Problem details: Transcribe the records below word for word, beginning with the first line and stopping after the line that contains "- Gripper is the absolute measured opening"; pictures are not part of the copy.

Dataset items:
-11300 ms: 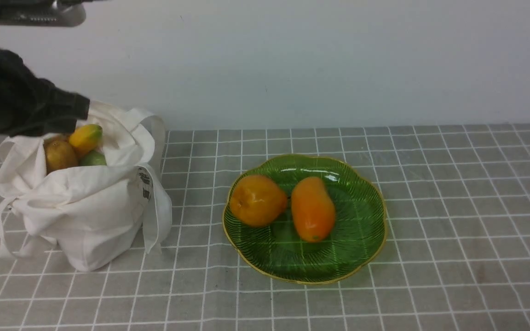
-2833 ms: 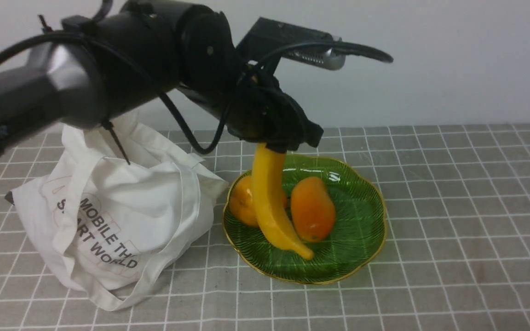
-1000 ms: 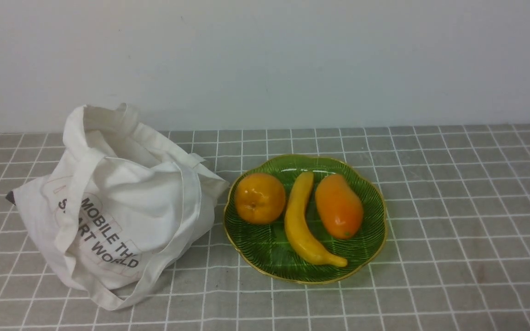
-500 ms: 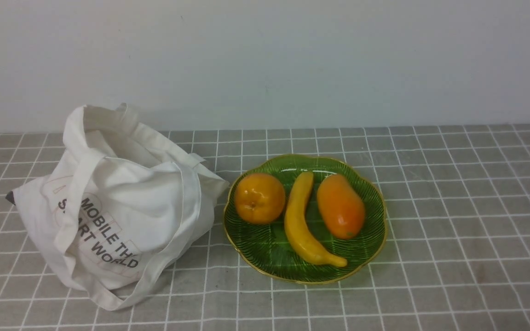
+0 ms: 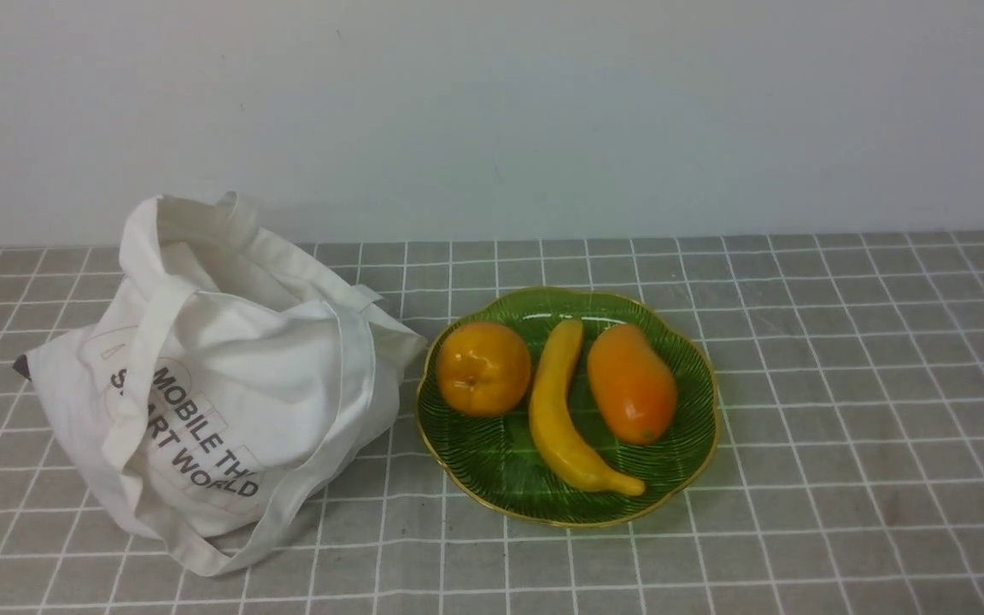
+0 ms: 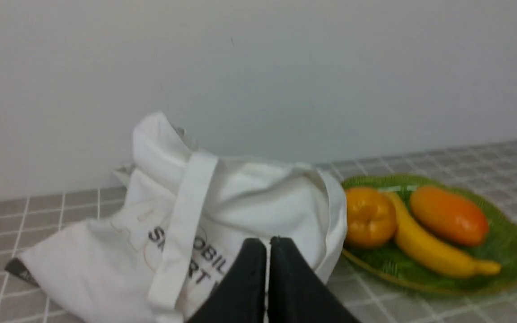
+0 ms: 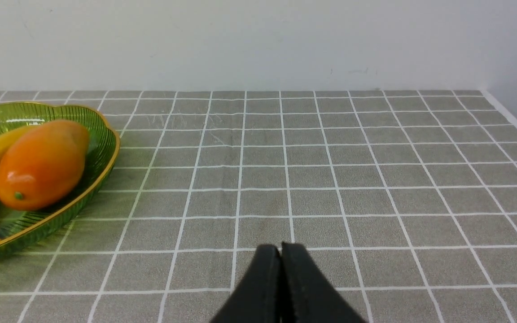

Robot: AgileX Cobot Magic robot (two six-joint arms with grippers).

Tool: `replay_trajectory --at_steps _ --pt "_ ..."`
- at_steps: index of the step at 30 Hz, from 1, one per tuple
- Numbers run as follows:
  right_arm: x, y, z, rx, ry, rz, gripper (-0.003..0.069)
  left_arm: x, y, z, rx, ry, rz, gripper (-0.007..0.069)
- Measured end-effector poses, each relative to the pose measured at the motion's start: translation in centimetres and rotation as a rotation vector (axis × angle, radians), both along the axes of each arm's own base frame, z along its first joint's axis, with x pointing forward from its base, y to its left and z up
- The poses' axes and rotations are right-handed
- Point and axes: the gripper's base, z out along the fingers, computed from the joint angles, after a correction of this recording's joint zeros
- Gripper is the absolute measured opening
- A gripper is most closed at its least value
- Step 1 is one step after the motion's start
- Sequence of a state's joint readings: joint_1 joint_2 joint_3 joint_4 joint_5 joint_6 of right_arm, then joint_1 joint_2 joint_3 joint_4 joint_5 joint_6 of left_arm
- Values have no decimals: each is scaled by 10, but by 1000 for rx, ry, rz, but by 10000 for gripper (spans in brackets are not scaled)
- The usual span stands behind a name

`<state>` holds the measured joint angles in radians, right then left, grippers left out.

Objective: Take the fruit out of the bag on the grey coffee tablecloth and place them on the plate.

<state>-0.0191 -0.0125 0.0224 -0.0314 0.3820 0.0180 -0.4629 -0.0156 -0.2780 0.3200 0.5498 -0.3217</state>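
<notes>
- plate (image 5: 688, 461) is the landmark; sits on the grey coffee tablecloth (image 5: 842, 410), which covers the tabletop
- on the plate: round orange fruit (image 5: 483, 368) on the side nearest the bag, banana (image 5: 562, 418) in the middle, oval orange fruit (image 5: 631, 383) on the far side from the bag; banana touches or nearly touches both neighbours
- bag (image 5: 219, 384) just beside the plate on the robot's left, slumped, its edge almost at the plate rim; lettering faces the camera, strap handles draped over the front
- bag mouth faces up and back; interior not visible from any view, can't tell if more fruit is inside
- left end effector (image 6: 267, 264): jaws pressed together, holding nothing, pulled back on the near side of the bag, pointing at it; absent from front view
- right end effector (image 7: 281, 269): jaws together, empty, over bare cloth on the side of the plate away from the bag; absent from front view
- step, as a judgement: between picks, three fruits delivered, both arms parked away from the plate
- plate looks about full, little bare glass left
- next move, if fruit remains: left end effector opens, goes in through the bag mouth from above; limp cloth may fold over the opening, so the rim may need lifting or pinning first
- risk: a fourth fruit could roll off, or nudge the banana over the scalloped rim
</notes>
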Motion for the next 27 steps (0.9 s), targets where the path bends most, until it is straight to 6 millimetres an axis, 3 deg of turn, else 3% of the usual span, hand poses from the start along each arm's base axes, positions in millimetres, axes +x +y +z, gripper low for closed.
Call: replay_trajectory --at_steps 5,8,27 --pt "0 0 0 0 0 0 -15 13 -11 -63 146 94 30 -8" --pt "0 0 0 0 0 0 -15 17 -9 -83 167 112 87 -8" --pt "0 0 0 0 0 0 -15 18 -5 -87 169 131 178 -8"
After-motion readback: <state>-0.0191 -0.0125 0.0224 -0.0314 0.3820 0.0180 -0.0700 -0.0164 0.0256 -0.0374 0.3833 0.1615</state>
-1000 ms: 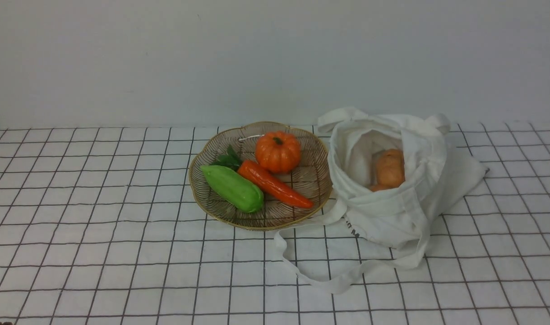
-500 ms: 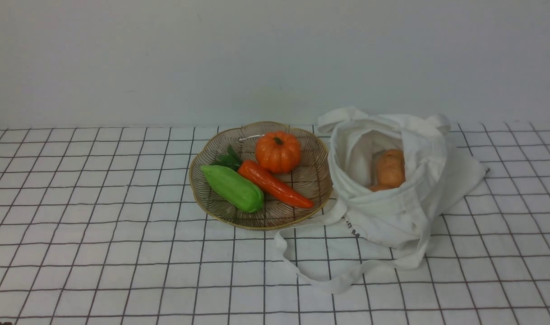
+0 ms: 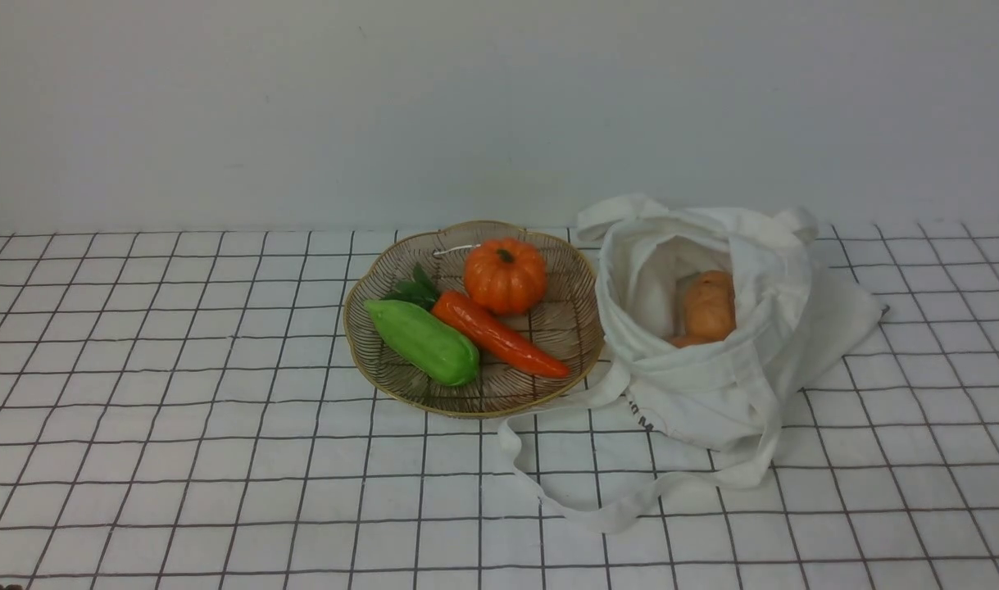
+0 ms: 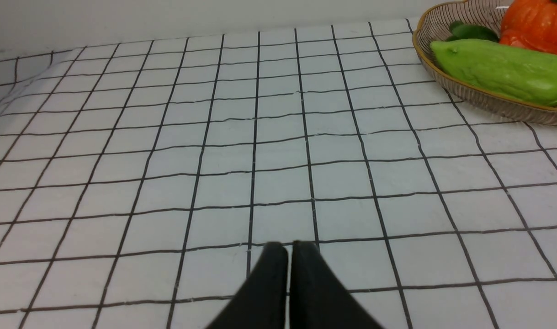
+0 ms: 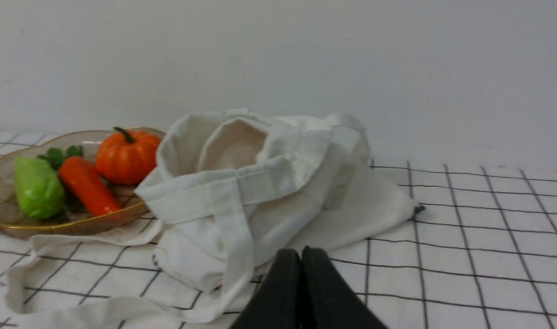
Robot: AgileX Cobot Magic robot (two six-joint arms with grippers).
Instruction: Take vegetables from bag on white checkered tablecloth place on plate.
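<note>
Nearest of all, the left claw (image 4: pixel 289 256) is closed, its fingers together at the tips, with nothing in its hold, above the checkered cloth (image 4: pixel 223 183). The right claw (image 5: pixel 301 258) is closed too and likewise holds nothing. Half a second ago a dark piece poked in at the right edge of the front view; now it has gone from there. A small dark bit (image 3: pixel 6 587) shows at the near left corner, as before, too cut off to name.

Next comes the strap (image 3: pixel 614 518), looped on the cloth in front of the bag and plate, lying just as it did. Beyond it the bag (image 3: pixel 696 377) slumps, mouth open, its dark lettering (image 3: pixel 642 416) partly hidden in folds; it has not shifted. Inside are the tan-orange potatoes (image 3: pixel 710 305), one plain to see and part of another below it, unmoved.

Just left of the bag sits the plate (image 3: pixel 532 397), also unmoved. On it the green gourd (image 3: pixel 424 342) lies slanted in front of the carrot (image 3: pixel 499 334), whose leaves (image 3: pixel 415 288) reach toward the left rim; the pumpkin (image 3: pixel 506 275) sits behind the carrot. These have kept their places. Farthest back stands the pale wall (image 3: pixel 483 106).
</note>
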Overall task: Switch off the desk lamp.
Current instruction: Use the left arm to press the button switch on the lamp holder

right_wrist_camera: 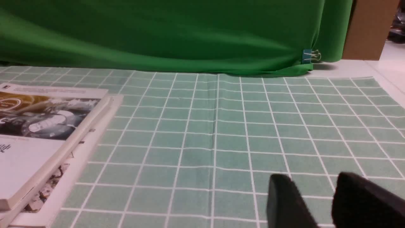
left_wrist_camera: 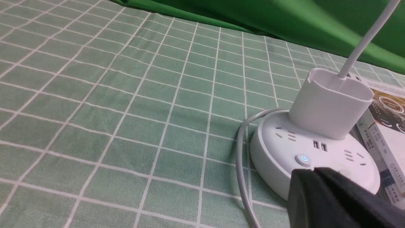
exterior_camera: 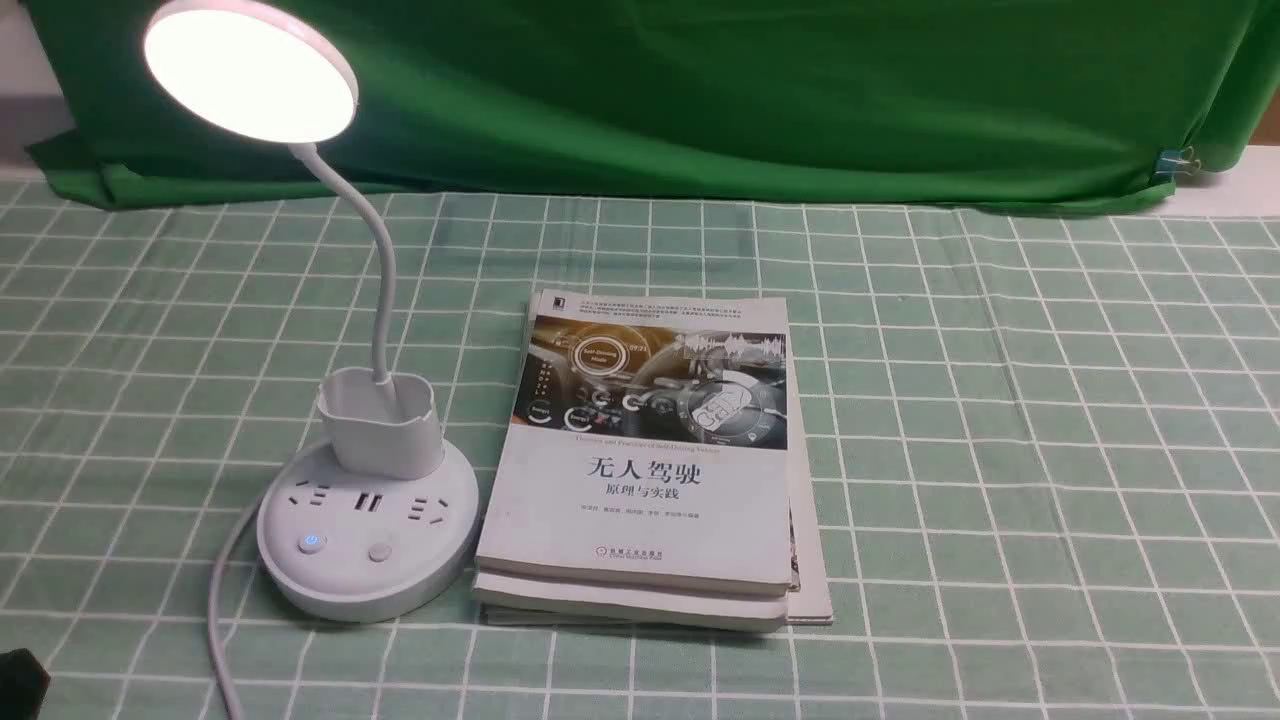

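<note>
The desk lamp stands at the left with its round head [exterior_camera: 250,70] glowing. A bendy neck [exterior_camera: 375,270] runs down into a small cup [exterior_camera: 382,420] on the round base [exterior_camera: 365,560]. The base carries sockets and two buttons, and the left button [exterior_camera: 313,543] shows a blue light. In the left wrist view my left gripper [left_wrist_camera: 313,170] is shut with nothing in it, its tips just short of the blue-lit button [left_wrist_camera: 303,159] on the base [left_wrist_camera: 272,148]. My right gripper [right_wrist_camera: 311,182] hovers open over bare cloth, far from the lamp.
A stack of books [exterior_camera: 650,470] lies right beside the base, on the side towards my right arm. The lamp's white cord [exterior_camera: 222,600] trails off the near-left side of the base. A green backdrop [exterior_camera: 700,100] closes the far edge of the checked cloth [exterior_camera: 1000,450].
</note>
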Motion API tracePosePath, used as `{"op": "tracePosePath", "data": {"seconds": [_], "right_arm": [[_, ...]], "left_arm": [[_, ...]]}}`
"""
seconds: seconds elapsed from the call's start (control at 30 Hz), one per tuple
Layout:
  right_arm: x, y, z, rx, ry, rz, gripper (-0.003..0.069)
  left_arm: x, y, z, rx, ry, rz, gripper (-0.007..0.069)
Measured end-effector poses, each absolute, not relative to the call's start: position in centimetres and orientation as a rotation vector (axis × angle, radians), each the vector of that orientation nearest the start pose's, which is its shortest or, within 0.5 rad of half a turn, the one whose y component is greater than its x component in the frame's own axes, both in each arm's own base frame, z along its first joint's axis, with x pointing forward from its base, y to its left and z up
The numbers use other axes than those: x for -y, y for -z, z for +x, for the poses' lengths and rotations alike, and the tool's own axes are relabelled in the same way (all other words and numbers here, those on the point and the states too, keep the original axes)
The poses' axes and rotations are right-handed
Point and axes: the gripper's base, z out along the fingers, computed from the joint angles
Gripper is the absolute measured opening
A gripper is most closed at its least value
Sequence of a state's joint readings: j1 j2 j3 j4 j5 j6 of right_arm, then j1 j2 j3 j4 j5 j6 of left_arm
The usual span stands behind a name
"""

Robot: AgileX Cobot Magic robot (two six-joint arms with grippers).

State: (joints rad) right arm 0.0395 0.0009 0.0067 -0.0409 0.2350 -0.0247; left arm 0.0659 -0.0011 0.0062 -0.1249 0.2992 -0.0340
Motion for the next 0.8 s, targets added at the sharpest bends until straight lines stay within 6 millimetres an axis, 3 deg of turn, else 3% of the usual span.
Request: {"op": "tracePosePath", "data": {"seconds": [0.4,0.63,0.8], "right_arm": [[-0.1,-19.0,5.6,-1.724,0.027,-0.083,0.0242],[-0.1,-19.0,5.6,-1.724,0.027,-0.083,0.0242],[-0.1,-19.0,5.6,-1.724,0.027,-0.083,0.0242]], "left_arm": [[0.0,-18.6,5.5,-1.757,0.068,-0.136,0.0003],[-0.2,-20.9,5.6,-1.447,0.431,-0.482,0.0003],[-0.7,-21.6,5.5,-1.332,0.507,-0.591,0.0003]]}}
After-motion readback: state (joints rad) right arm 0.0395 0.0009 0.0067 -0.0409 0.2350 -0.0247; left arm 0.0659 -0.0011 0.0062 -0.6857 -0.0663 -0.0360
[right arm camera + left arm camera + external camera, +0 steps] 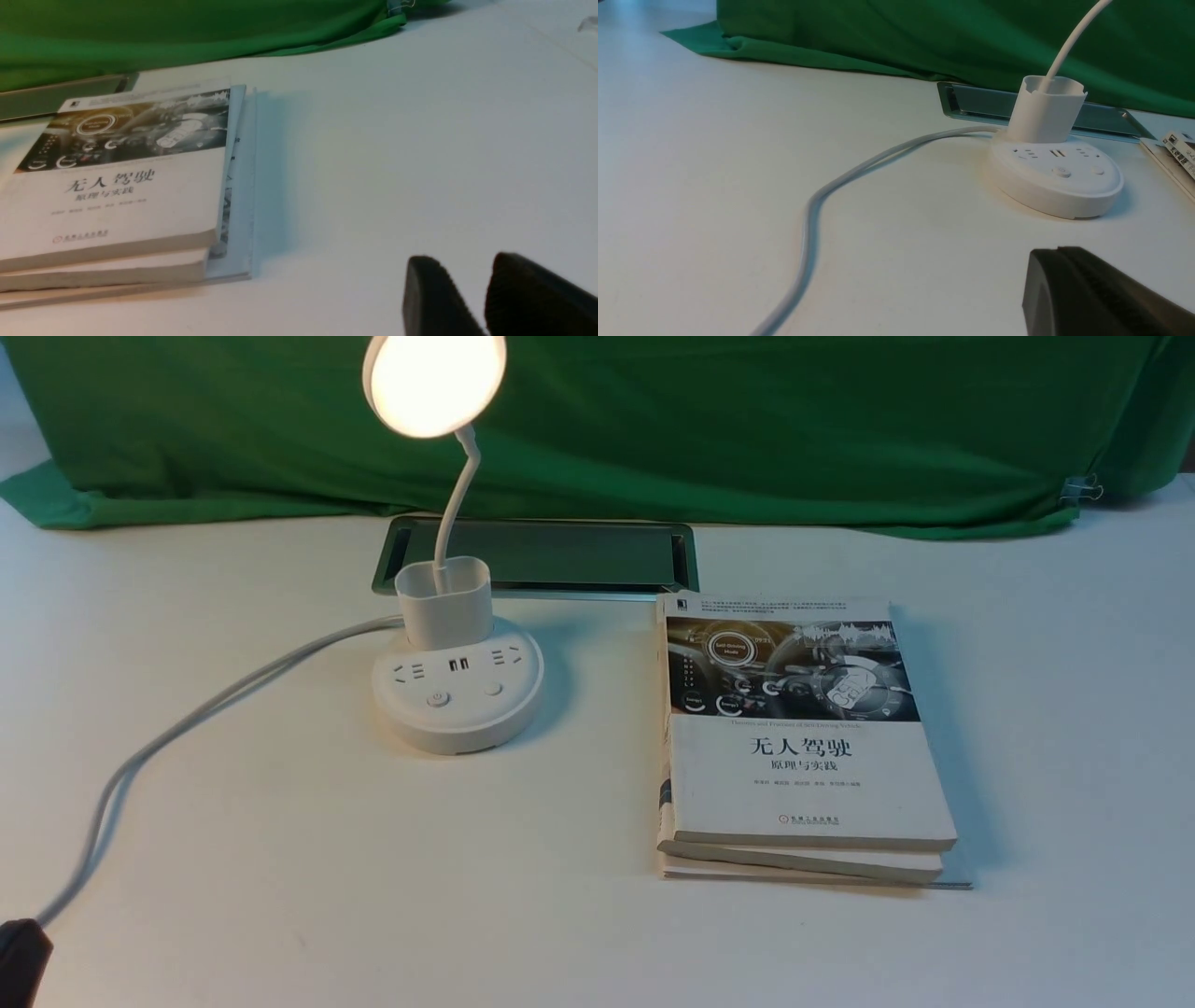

Answer for the task:
-11300 ms: 
-2833 ms: 
-1000 ms: 
-500 ms: 
+0 ms: 
+0 ms: 
+0 ms: 

Robot: AgileX Cobot Magic robot (two six-joint arms with grippers).

Tool: `replay_trajectory --at_steps _ --pt "_ ..."`
- at_steps: index of the step at 30 Hz, from 1, one per tuple
- Numbers run as follows:
  right_arm: x, y, z, rx, ry, rz, gripper (-0.003..0.069)
  left_arm: x, y, z, rx, ry, rz, gripper (-0.007..0.069)
- Measured end-effector poses, each relative to the pose measured at the motion's start: translation in centimetres and rotation as a rotation vector (axis × angle, radians), both along the axes of each arm's own base frame, z along its first joint's axis, with x pointing forward from its base, y to its left and z up
- The poses' axes and rotations are right-handed
- Point and axes: the gripper's base, z out along the fingers, computed from the joint angles, after a correction of this recording's joint zeros
- Gripper is the absolute measured opening

What the answer needed to say has been said.